DATA EXTRACT Block Start

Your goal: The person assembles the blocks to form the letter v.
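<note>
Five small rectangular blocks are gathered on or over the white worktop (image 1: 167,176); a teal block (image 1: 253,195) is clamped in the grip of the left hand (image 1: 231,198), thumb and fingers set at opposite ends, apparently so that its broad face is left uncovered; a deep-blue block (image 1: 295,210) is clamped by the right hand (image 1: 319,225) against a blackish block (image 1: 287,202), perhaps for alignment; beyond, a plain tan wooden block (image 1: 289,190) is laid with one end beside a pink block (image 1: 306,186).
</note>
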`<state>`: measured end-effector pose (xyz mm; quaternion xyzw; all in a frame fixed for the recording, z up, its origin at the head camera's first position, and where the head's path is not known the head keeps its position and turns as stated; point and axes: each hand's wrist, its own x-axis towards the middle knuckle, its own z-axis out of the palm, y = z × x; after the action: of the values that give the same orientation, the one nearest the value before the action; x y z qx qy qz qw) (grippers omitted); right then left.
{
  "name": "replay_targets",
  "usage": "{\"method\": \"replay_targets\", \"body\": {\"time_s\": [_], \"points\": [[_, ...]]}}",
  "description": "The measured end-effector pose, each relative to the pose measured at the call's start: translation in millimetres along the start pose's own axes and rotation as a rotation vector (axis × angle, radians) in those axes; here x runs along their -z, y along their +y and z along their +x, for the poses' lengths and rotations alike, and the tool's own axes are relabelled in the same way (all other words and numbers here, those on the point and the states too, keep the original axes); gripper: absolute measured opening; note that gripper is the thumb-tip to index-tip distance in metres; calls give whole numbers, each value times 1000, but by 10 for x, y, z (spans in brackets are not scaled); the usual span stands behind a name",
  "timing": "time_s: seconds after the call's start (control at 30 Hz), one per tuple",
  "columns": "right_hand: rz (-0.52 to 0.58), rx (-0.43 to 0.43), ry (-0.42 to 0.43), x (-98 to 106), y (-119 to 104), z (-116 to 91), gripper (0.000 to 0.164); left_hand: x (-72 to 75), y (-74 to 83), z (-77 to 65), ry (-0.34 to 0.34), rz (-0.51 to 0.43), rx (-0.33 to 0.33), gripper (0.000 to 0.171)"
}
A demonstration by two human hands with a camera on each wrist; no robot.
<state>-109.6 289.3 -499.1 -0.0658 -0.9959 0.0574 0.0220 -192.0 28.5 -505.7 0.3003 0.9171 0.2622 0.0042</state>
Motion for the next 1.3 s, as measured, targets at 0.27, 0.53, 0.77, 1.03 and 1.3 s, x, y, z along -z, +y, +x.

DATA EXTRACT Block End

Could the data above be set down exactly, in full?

* **RESPONSE TO THE TASK**:
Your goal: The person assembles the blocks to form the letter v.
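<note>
Five small rectangular blocks are gathered on or over the white worktop (image 1: 167,176); a teal block (image 1: 253,195) is clamped in the grip of the left hand (image 1: 231,198), thumb and fingers set at opposite ends, apparently so that its broad face is left uncovered; a deep-blue block (image 1: 295,210) is clamped by the right hand (image 1: 319,225) against a blackish block (image 1: 287,202), perhaps for alignment; beyond, a plain tan wooden block (image 1: 289,190) is laid with one end beside a pink block (image 1: 306,186).
</note>
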`<state>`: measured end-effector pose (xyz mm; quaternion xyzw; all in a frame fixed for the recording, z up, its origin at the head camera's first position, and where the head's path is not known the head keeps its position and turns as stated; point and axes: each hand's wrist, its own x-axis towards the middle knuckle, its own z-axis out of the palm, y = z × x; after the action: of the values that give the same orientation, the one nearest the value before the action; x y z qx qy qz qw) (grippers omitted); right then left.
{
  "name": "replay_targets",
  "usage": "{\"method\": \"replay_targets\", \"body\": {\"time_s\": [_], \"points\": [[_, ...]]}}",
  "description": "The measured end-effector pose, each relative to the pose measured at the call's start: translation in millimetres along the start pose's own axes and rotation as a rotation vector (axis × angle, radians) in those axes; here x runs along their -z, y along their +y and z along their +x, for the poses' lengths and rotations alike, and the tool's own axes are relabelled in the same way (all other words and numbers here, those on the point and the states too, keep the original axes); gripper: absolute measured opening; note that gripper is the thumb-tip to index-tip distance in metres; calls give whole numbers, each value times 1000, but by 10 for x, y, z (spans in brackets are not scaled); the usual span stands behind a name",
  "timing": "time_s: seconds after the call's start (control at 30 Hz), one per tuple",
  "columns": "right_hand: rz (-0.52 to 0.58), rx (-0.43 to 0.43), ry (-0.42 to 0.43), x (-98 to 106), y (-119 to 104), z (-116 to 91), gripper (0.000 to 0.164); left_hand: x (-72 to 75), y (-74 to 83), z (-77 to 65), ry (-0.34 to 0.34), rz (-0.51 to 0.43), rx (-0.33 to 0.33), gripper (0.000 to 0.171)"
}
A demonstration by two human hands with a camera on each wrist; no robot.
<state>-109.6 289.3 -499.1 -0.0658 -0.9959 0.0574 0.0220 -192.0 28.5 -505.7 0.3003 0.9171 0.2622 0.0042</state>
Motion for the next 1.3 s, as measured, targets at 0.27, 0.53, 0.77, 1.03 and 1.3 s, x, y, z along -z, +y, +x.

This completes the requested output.